ASSIGNMENT: Range to repeat from the listing below: the line containing "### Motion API" down to the line containing "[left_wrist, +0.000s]", both included. Copy it exactly, pictures excluded, and add nothing else.

[RECORDS — start]

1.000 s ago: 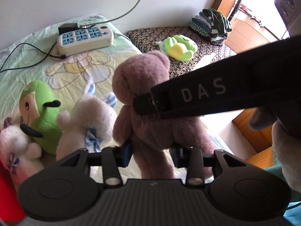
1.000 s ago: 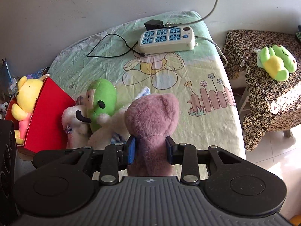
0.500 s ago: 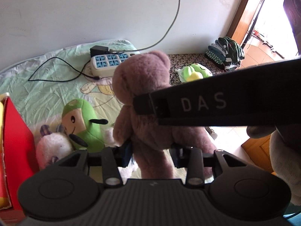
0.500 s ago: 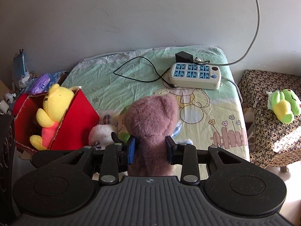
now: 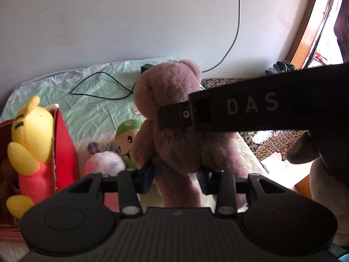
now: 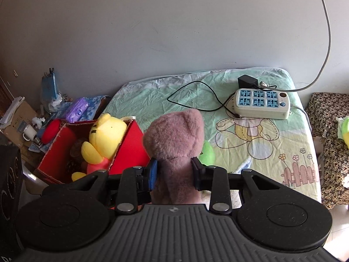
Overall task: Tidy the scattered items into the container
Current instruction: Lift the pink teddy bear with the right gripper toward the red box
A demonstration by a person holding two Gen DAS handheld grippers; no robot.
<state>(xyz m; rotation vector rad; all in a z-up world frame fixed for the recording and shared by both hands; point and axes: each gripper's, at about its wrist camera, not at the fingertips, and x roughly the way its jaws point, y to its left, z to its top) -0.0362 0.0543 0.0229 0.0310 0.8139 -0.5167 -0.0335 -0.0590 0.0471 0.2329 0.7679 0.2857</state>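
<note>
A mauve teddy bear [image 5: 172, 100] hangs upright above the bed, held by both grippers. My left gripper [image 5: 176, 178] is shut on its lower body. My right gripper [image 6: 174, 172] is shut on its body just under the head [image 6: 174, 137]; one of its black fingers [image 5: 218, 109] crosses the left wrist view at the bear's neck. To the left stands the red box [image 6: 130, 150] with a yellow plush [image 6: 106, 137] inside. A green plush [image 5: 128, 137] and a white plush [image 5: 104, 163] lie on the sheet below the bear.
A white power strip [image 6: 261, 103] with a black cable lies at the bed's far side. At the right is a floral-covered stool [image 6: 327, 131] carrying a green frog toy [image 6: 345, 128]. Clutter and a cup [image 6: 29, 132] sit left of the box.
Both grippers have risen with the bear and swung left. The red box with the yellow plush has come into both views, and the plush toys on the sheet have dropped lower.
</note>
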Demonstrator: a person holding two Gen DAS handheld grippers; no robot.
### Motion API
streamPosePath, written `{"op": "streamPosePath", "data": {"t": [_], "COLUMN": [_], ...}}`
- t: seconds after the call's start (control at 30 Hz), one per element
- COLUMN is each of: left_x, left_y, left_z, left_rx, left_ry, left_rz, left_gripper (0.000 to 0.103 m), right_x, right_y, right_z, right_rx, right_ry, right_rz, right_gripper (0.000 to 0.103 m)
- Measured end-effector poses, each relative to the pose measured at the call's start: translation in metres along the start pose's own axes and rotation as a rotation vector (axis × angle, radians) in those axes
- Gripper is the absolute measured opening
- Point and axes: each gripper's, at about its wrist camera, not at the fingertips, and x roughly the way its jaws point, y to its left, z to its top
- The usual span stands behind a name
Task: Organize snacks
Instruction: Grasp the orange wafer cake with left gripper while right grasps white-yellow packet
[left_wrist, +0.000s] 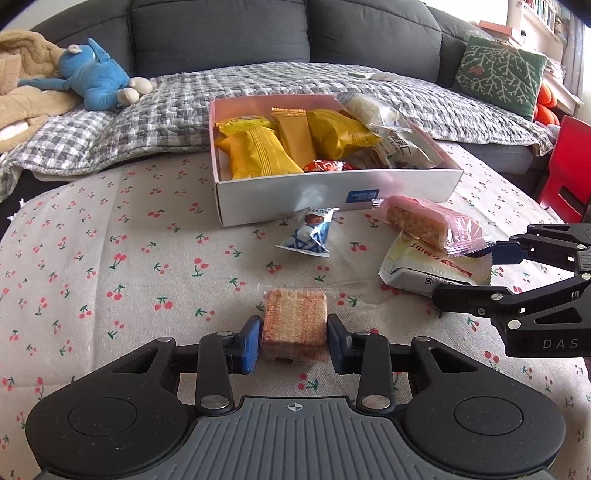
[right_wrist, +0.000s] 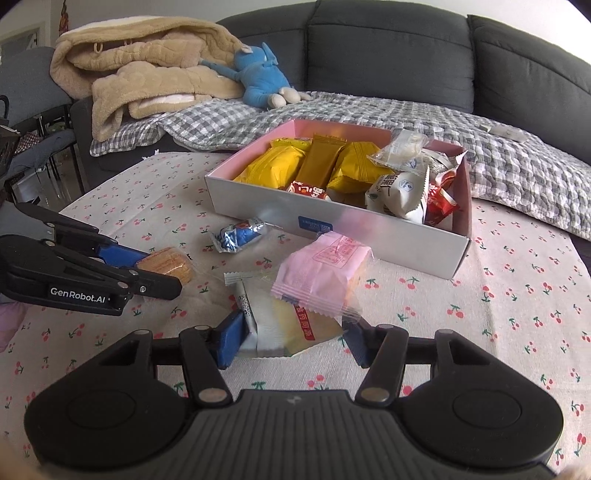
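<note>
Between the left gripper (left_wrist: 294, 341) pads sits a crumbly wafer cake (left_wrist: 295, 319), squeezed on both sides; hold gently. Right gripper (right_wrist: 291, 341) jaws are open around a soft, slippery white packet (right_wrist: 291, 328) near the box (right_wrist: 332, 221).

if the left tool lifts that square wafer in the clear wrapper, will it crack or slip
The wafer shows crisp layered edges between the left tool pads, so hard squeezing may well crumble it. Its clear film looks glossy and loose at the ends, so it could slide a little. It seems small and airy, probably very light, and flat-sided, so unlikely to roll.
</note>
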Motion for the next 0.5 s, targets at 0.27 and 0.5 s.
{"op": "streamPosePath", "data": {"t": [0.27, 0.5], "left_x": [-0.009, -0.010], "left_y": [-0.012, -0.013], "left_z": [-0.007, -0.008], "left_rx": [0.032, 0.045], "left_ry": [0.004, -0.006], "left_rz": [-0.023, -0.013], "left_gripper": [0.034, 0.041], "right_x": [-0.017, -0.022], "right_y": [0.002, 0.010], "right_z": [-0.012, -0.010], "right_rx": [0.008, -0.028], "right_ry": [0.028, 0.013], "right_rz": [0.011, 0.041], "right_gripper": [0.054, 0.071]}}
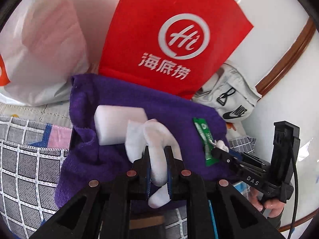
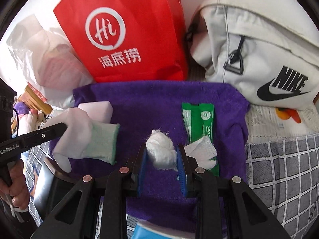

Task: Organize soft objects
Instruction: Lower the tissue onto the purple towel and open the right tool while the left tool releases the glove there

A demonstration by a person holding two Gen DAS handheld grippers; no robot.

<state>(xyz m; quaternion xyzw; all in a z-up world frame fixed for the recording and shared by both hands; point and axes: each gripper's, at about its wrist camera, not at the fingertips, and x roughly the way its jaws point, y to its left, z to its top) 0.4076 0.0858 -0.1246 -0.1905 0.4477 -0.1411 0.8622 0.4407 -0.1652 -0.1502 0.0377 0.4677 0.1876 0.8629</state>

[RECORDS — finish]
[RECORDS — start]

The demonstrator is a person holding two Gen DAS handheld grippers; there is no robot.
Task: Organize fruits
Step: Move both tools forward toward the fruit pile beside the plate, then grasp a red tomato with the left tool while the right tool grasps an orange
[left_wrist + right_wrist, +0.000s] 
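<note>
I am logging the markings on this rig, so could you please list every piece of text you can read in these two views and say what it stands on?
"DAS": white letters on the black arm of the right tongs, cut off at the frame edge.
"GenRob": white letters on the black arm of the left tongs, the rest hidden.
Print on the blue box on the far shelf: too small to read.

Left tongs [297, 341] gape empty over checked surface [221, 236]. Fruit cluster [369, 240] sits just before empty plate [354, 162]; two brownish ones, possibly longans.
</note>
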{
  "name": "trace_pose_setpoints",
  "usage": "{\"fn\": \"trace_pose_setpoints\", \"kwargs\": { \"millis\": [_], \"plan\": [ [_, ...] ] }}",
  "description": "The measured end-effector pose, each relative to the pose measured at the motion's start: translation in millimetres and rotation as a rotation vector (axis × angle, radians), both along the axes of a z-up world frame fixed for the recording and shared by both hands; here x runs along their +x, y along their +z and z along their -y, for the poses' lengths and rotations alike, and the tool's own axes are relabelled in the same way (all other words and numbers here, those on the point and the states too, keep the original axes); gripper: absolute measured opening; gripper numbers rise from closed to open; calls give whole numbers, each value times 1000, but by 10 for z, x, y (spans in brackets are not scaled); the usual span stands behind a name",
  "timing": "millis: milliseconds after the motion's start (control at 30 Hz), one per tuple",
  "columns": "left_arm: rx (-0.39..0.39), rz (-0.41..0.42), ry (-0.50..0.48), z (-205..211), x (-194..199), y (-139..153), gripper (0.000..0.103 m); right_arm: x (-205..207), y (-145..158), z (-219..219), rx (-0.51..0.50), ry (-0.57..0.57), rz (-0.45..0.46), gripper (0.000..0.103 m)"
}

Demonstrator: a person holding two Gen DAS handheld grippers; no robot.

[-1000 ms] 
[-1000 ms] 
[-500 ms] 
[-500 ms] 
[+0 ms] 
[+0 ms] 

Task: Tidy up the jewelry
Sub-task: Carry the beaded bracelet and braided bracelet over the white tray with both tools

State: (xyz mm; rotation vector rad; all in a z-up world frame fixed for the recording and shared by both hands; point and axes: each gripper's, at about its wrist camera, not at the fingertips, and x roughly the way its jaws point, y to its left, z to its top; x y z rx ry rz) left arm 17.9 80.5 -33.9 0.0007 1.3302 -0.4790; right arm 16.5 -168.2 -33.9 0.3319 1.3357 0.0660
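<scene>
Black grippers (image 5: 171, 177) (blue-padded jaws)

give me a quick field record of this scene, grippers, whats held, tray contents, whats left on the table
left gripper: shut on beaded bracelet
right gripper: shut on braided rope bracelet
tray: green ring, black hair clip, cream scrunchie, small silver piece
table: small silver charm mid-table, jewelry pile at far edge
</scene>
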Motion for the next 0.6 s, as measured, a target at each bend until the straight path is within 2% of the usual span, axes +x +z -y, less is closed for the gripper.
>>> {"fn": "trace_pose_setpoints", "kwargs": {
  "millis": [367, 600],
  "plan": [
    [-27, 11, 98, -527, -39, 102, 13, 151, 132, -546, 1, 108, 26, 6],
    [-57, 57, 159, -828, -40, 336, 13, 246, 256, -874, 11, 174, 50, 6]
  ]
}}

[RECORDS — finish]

SOLUTION FOR THIS PROBLEM:
### Motion API
streamPosePath, written `{"op": "streamPosePath", "data": {"t": [_], "COLUMN": [_], ...}}`
- t: seconds after the call's start (control at 30 Hz), one per element
- COLUMN is each of: left_x, left_y, left_z, left_rx, left_ry, left_rz, left_gripper (0.000 to 0.103 m), right_x, right_y, right_z, right_rx, right_ry, right_rz, right_gripper (0.000 to 0.103 m)
- Measured end-effector poses, each relative to the pose measured at the call's start: translation in metres along the start pose's own axes and rotation as a rotation vector (axis × angle, radians) in those axes
- Gripper is the absolute measured opening
- Point and axes: each gripper's, at about its wrist camera, not at the fingertips, and x roughly the way its jaws point, y to its left, z to its top
- The usual span stands behind a name
Task: Organize snacks
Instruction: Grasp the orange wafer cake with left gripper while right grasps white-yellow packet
[left_wrist, +0.000s] 

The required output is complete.